-- What the task asks --
The answer must consist only of the lines from the line with "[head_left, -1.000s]" to the line with "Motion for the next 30", both included, exactly as they stand below.

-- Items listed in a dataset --
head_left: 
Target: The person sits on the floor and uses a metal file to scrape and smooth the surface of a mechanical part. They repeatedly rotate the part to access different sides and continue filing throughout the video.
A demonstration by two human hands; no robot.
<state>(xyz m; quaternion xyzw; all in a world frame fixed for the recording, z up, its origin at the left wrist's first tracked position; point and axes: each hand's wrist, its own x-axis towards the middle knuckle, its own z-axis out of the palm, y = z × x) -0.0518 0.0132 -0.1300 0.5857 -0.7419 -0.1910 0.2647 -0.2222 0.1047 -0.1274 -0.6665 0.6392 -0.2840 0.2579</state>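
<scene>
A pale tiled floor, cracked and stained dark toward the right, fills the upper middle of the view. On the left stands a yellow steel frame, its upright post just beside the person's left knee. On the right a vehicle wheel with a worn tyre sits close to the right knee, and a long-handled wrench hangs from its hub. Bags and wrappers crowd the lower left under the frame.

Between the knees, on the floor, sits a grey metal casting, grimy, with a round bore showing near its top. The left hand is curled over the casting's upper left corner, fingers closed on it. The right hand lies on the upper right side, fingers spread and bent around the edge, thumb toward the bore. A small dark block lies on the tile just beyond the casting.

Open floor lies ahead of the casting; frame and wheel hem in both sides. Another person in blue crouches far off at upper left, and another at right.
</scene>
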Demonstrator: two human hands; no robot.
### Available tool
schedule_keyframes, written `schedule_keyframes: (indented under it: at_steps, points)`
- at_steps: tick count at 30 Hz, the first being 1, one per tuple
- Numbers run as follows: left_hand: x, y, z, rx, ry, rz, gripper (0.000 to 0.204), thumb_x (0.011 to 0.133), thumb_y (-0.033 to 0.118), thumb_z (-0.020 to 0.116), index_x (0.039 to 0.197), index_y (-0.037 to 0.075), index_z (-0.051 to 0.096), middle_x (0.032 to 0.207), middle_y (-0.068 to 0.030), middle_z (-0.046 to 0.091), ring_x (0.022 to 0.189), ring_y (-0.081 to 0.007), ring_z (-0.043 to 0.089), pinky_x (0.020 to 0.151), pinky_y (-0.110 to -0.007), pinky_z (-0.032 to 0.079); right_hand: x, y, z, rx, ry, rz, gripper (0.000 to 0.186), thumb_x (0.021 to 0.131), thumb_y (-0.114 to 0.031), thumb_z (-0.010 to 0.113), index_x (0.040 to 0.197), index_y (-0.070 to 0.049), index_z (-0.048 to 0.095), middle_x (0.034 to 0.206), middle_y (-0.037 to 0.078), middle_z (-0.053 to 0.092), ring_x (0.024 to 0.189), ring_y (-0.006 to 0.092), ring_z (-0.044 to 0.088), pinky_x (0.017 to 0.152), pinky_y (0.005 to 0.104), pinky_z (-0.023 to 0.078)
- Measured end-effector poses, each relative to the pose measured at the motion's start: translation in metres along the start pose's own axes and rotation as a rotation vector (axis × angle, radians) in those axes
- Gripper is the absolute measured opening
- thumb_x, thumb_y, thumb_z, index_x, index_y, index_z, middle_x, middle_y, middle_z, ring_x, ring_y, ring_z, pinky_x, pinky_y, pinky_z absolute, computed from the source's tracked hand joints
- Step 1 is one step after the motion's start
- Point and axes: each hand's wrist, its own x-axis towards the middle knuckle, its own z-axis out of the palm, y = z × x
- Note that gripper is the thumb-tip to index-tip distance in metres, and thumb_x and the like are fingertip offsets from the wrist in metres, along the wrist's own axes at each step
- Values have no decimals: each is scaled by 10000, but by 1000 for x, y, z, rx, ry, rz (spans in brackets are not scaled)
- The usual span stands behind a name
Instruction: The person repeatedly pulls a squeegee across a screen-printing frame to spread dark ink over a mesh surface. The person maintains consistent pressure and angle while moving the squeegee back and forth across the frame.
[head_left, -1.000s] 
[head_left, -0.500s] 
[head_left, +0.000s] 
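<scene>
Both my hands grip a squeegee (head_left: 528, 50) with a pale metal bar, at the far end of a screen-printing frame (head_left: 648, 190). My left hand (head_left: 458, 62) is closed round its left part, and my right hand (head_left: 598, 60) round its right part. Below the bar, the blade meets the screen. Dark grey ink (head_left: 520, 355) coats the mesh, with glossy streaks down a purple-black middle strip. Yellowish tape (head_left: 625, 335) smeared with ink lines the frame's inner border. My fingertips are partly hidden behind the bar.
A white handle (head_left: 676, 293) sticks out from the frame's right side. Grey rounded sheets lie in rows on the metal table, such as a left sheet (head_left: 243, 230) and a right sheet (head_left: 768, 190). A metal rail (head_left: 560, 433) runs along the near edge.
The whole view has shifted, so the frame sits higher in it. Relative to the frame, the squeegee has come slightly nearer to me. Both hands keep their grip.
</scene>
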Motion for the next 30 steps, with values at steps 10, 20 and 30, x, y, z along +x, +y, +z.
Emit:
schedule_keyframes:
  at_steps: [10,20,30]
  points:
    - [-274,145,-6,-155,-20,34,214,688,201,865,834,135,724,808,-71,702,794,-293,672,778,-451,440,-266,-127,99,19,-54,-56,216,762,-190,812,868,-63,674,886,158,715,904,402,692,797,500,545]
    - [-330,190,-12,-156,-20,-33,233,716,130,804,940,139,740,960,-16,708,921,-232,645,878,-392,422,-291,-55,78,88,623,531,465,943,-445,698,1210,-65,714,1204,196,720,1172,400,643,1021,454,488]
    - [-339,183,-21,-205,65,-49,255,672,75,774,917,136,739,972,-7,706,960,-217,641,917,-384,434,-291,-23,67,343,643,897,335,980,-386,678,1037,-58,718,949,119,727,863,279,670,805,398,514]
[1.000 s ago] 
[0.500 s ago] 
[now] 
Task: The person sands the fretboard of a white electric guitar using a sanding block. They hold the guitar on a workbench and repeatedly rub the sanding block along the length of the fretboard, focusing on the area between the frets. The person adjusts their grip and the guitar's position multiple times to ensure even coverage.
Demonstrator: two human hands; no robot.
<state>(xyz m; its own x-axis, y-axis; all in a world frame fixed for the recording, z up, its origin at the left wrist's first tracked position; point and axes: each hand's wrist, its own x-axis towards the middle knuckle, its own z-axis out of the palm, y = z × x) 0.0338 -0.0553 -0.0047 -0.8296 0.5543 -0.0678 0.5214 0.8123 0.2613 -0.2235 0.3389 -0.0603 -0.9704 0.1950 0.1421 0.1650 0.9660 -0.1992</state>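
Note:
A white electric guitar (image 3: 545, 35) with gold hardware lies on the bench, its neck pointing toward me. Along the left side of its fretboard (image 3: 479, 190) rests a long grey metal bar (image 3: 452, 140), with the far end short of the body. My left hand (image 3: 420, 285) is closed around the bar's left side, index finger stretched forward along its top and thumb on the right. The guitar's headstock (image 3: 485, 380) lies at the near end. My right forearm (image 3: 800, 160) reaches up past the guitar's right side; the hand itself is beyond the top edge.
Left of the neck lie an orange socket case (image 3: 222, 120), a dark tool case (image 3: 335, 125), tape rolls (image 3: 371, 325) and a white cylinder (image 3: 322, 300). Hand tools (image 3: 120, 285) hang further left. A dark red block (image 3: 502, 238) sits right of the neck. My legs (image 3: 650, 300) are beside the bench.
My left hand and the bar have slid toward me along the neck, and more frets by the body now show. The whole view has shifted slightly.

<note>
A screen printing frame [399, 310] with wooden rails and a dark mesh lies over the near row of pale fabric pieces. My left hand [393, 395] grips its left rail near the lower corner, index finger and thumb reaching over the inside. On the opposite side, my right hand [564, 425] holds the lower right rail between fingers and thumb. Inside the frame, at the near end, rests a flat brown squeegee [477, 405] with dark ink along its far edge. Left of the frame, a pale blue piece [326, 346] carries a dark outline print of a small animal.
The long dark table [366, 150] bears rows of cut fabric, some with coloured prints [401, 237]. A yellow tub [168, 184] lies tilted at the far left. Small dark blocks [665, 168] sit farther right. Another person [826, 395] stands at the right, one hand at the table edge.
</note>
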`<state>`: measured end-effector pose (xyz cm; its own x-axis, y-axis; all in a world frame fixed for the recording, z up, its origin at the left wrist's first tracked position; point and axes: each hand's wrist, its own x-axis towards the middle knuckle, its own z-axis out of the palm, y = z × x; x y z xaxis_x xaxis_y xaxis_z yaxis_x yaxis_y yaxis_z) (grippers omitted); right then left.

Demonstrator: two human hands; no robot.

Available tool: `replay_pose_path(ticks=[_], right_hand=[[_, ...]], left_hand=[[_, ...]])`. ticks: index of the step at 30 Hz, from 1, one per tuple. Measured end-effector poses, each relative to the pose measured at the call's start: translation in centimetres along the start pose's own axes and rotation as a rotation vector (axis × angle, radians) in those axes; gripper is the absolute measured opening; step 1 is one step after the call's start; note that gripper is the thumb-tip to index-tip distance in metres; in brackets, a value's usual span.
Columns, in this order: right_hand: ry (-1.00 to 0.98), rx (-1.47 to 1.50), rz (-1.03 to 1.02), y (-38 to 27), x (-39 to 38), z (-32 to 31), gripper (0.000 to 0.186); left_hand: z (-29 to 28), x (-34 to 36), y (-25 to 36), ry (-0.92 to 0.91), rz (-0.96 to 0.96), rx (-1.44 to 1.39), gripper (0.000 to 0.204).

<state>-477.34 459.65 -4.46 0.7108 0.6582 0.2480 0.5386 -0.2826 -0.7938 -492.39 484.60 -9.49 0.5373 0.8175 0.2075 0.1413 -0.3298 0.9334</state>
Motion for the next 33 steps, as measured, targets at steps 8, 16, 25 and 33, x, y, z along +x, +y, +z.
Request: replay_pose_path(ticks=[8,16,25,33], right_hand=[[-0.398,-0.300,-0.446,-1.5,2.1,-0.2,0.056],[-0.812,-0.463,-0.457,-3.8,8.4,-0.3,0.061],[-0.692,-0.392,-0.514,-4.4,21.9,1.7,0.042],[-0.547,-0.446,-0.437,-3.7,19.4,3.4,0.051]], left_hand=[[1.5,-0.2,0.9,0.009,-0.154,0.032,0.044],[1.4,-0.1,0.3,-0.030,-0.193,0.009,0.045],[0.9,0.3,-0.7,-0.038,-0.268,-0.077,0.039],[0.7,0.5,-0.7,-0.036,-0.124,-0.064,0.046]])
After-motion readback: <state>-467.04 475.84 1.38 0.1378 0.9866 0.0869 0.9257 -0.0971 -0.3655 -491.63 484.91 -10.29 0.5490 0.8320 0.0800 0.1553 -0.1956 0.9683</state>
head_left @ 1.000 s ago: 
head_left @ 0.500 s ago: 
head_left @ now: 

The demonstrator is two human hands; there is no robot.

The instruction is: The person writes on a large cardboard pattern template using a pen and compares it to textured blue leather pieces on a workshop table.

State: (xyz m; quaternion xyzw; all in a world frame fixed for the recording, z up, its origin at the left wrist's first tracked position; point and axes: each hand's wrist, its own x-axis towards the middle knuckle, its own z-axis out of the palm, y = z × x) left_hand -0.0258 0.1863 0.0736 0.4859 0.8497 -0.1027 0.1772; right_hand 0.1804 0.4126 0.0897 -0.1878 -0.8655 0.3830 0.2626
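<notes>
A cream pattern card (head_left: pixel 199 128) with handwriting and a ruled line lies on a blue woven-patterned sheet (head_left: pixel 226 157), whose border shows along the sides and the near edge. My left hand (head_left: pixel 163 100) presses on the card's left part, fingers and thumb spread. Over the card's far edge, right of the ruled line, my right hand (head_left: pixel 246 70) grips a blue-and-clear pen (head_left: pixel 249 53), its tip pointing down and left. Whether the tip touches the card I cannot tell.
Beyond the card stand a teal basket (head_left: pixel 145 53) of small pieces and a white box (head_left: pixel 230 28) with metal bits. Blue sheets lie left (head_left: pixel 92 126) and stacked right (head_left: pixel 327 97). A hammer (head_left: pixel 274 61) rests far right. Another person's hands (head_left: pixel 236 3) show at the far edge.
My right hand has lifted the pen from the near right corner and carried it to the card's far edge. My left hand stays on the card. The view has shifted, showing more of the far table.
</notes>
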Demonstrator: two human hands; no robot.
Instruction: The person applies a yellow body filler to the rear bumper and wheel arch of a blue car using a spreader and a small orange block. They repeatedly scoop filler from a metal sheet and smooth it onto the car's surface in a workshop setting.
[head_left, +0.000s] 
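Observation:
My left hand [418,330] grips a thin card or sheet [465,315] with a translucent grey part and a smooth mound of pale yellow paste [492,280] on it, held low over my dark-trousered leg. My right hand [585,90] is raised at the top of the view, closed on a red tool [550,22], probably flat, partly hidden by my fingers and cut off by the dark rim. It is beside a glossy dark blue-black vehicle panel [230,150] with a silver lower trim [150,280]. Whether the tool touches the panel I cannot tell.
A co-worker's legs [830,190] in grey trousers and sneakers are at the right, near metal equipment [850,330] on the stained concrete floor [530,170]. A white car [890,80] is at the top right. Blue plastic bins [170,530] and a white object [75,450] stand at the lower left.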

-- Answer to this problem --
[head_left, -1.000s] 
[head_left, -0.500s] 
[head_left, +0.000s] 
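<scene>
Both my hands grip a squeegee (head_left: 528, 50) with a pale metal bar, at the far end of a screen-printing frame (head_left: 648, 190). My left hand (head_left: 458, 62) is closed round its left part, and my right hand (head_left: 598, 60) round its right part. Below the bar, the blade meets the screen. Dark grey ink (head_left: 520, 355) coats the mesh, with glossy streaks down a purple-black middle strip. Yellowish tape (head_left: 625, 335) smeared with ink lines the frame's inner border. My fingertips are partly hidden behind the bar.
A white handle (head_left: 676, 293) sticks out from the frame's right side. Grey rounded sheets lie in rows on the metal table, such as a left sheet (head_left: 243, 230) and a right sheet (head_left: 768, 190). A metal rail (head_left: 560, 433) runs along the near edge.
The whole view has shifted, so the frame sits higher in it. Relative to the frame, the squeegee has come slightly nearer to me. Both hands keep their grip.
</scene>
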Motion for the next 30 steps, with values at steps 10, 20 and 30, x, y, z along +x, +y, +z.

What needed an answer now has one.